Emory guaranteed Black Beaver that the federal government would reimburse him for any losses, so he agreed to help. He scouted the approaching Confederate troops and provided information for Emory to capture their advance guard, who were the first prisoners captured during the Civil War. Black Beaver guided more than 800 Union soldiers, their prisoners, and 200 teamsters managing 80 wagons and 600 horses and mules in a mile-long train across 500 miles of open prairie to safety at Fort Leavenworth in eastern Kansas; he did not lose a single man, horse or wagon. He also freed multiple slaves from each of the Five Civilized Tribes.

The Confederate Army and allied Native American warriors destroyed Black Beaver’s ranch and placed a bounty on his head. He stayed in Kansas until after the end of the war, when he returned to rebuild in Indian Territory. The United States government never fully compensated him for his losses.

==Rancher==
After the war, Black Beaver and his friend Jesse Chisholm returned and developed part of the Native American path used by the Union Army into what became known as the Chisholm Trail. They collected and herded thousands of stray Texas longhorn cattle by the Trail to railheads in Kansas, from where the cattle were shipped East, where beef sold for ten times the price in the West. The Chisholm Trail was used by other cowboys to drive millions of cattle to Kansas for shipment to the East.

Black Beaver resettled at Anadarko, where he built the first brick home in the area. He had 300 acres of fenced and cultivated land as well as cattle, hogs and horses.

==Death and legacy==
Black Beaver died at his home on May 8, 1880, and was buried on his ranch. In 1976 he was reinterred in a military cemetery at Fort Sill, in recognition of his contributions to the Union during the Civil War. His former ranch site has been listed on the National Register of Historic Places. From 1876 until his death, he was a Baptist.
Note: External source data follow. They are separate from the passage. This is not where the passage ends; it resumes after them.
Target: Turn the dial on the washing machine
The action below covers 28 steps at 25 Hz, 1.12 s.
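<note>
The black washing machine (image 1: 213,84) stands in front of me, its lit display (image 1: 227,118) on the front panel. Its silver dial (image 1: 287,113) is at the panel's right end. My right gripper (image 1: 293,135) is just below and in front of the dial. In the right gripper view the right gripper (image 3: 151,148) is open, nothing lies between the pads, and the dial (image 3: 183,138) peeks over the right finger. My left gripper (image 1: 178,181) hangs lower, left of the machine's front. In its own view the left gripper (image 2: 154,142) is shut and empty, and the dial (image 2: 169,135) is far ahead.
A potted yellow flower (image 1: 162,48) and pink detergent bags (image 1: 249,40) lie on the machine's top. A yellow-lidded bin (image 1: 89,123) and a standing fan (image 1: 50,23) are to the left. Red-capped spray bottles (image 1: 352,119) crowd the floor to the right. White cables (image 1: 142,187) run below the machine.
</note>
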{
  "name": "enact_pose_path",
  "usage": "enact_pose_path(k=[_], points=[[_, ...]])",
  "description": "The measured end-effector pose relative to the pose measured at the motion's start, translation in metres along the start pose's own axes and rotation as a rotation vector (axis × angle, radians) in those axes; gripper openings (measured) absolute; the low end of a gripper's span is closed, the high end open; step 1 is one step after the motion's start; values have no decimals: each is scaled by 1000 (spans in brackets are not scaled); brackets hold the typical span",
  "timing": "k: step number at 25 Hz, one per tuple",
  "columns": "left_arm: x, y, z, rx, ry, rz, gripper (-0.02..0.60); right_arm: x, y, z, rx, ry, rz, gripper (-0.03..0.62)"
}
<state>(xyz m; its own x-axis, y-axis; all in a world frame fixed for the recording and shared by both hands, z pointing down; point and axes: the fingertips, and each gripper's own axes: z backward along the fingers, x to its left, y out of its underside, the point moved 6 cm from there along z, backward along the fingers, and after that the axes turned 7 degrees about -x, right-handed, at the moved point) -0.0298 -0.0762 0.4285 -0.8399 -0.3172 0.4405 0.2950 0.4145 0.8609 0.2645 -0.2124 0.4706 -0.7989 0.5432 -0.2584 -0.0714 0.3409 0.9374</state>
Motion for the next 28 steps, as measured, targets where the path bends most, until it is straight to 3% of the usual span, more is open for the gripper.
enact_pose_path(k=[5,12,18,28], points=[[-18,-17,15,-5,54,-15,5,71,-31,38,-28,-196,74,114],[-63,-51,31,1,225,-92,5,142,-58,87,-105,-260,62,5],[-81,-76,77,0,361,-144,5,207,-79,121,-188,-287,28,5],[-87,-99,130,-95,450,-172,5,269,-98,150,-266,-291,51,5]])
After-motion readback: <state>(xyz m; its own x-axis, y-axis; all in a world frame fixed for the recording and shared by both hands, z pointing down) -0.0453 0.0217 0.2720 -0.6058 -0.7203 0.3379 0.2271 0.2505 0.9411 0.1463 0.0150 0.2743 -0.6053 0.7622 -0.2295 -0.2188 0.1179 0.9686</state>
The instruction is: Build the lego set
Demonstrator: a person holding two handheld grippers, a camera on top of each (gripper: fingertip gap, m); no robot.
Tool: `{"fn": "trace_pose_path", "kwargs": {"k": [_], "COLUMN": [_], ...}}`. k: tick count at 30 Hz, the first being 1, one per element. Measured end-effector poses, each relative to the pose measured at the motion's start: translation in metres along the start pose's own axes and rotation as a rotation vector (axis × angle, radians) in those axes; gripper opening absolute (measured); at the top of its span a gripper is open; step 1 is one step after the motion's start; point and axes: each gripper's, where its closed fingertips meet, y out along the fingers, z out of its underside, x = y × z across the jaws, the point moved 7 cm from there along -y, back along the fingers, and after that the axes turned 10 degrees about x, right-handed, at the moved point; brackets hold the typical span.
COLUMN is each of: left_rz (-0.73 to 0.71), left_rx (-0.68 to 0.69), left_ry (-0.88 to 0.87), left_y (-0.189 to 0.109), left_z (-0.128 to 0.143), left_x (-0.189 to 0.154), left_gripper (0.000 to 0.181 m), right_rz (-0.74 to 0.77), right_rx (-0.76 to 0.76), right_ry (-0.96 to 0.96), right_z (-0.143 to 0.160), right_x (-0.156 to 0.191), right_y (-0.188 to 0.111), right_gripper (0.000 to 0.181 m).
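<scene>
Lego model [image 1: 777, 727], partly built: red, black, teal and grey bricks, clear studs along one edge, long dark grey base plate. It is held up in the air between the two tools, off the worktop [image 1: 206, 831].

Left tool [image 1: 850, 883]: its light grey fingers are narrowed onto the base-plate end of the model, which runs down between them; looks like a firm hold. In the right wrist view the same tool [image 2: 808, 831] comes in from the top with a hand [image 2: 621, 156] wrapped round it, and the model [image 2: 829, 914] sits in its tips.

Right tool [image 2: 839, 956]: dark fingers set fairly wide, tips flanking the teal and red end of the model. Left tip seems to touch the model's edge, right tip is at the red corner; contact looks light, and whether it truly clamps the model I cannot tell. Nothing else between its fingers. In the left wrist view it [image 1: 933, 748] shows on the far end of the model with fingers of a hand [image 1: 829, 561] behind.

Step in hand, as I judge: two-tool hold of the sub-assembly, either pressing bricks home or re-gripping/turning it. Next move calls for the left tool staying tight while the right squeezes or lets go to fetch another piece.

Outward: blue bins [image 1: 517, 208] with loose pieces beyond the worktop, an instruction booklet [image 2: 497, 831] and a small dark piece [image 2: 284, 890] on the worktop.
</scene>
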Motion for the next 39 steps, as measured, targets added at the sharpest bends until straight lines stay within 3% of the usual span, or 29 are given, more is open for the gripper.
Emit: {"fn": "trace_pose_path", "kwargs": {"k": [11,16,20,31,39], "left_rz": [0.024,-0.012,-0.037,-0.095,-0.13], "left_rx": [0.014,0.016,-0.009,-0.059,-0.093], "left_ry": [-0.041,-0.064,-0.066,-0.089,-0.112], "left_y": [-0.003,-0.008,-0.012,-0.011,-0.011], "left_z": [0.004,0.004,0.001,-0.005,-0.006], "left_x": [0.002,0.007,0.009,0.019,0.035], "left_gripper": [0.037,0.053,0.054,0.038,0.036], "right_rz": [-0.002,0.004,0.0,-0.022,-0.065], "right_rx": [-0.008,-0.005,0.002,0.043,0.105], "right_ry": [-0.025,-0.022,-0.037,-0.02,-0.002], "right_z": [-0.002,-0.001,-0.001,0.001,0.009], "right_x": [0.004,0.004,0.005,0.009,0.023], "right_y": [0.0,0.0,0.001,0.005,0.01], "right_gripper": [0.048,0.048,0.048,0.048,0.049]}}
Black Beaver was the first inductee in the American Indian Hall of Fame, located in Anadarko on part of his former ranch lands.

Se-ket-tu-may-qua is the name of a character in Mary Kathryn Nagle's play, Manahatta. His image was used in the set of the Yale Repertory Theater production of the show. A fictionalized depiction of Black Beaver appears in the 2021 edition of the educational game The Oregon Trail, where he is shown at various stages of his life, offering advice and history lessons to the player.